The lovely thing about watching both of my girls at the start of school is their confidence.  Aden is so poised.  She always has been.  And lately she just seems so grown up, and tall, and ready to face the world in a way that’s new and independent.  I walked her up to her new classroom so I could introduce myself to the teacher and get a peek at her new space.  She has friends in her new room already.  She’s hoping they still do show and tell in fourth grade.

Mona’s new teacher seemed very sweet.  I liked that he greeted each child in the doorway while crouched down at their eye level.  He interviewed the kids one at a time, asking for a name and checking his list, and finding out if they take the bus or get picked up at the end of the day.  Mona has a large messenger-style bag instead of a backpack this year because she wanted lots of room for her paper creations.  She has a jaunty kind of look about her when she wears it.  When it was her turn at the front of the line she announced her name with pride.  She loves school and she was glad to be back.  There was no hesitation in Mona this morning.

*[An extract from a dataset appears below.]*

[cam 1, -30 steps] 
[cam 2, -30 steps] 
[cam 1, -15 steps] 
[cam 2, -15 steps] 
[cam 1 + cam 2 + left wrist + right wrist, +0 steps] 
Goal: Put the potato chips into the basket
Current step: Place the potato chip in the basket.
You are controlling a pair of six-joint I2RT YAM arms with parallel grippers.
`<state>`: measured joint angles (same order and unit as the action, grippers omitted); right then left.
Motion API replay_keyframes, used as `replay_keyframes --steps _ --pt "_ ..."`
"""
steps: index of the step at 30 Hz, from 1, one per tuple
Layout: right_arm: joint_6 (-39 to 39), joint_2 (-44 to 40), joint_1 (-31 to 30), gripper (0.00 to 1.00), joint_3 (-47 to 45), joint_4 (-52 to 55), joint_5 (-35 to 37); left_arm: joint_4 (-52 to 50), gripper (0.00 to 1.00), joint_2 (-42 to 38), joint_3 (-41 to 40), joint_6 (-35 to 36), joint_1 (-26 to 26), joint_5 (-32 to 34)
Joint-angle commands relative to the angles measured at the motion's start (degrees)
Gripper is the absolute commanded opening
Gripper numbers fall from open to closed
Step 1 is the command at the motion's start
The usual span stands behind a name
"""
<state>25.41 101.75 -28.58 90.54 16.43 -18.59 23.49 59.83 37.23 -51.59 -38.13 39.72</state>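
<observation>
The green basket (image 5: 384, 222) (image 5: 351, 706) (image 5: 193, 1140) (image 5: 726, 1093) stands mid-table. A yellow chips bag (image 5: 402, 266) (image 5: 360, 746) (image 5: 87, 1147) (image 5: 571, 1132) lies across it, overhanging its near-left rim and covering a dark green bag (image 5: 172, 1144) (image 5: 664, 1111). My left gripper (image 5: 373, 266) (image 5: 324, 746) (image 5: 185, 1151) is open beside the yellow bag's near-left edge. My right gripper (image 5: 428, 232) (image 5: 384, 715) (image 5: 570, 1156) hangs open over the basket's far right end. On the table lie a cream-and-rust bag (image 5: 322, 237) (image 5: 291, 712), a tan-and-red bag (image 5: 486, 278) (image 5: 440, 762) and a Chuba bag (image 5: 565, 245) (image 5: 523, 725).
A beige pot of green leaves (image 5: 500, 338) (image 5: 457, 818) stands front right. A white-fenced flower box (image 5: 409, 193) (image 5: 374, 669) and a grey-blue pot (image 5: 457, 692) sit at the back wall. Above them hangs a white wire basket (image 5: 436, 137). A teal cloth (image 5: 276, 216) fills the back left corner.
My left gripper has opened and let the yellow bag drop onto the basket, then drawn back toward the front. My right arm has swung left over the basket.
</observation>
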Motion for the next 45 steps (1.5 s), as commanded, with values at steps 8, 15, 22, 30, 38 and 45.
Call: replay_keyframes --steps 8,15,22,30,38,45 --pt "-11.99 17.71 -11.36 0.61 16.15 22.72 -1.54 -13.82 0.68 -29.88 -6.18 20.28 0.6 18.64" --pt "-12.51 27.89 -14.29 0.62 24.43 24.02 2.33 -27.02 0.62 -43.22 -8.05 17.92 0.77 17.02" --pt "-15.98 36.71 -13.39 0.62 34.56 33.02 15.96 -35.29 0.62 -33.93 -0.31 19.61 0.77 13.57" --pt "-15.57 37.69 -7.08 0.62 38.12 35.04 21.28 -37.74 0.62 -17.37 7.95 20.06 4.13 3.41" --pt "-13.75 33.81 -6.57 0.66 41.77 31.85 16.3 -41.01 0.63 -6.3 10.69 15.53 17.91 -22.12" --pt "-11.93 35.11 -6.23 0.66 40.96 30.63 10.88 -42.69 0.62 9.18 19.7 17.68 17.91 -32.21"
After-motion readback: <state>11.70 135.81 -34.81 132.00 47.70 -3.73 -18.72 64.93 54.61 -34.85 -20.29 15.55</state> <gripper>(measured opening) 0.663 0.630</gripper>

I’m sure I was never even half as cool as either of my girls.  I was always nervous and worried.  I’m still nervous and worried but I hide it better.  I love how bold both Aden and Mona are in their own ways, marching into a new situation and believing it will be great.  Because they are optimists.  They have experienced good things and imagine more good things ahead.

And in a hospital bed the next state over, my dad is fighting to go home.  Because he knows a bit about good things, too, and believes there is more like it ahead as well.  I want him to be right.  Nervous and worried has limited utility.  I think I’m better off throwing in my lot with the optimists.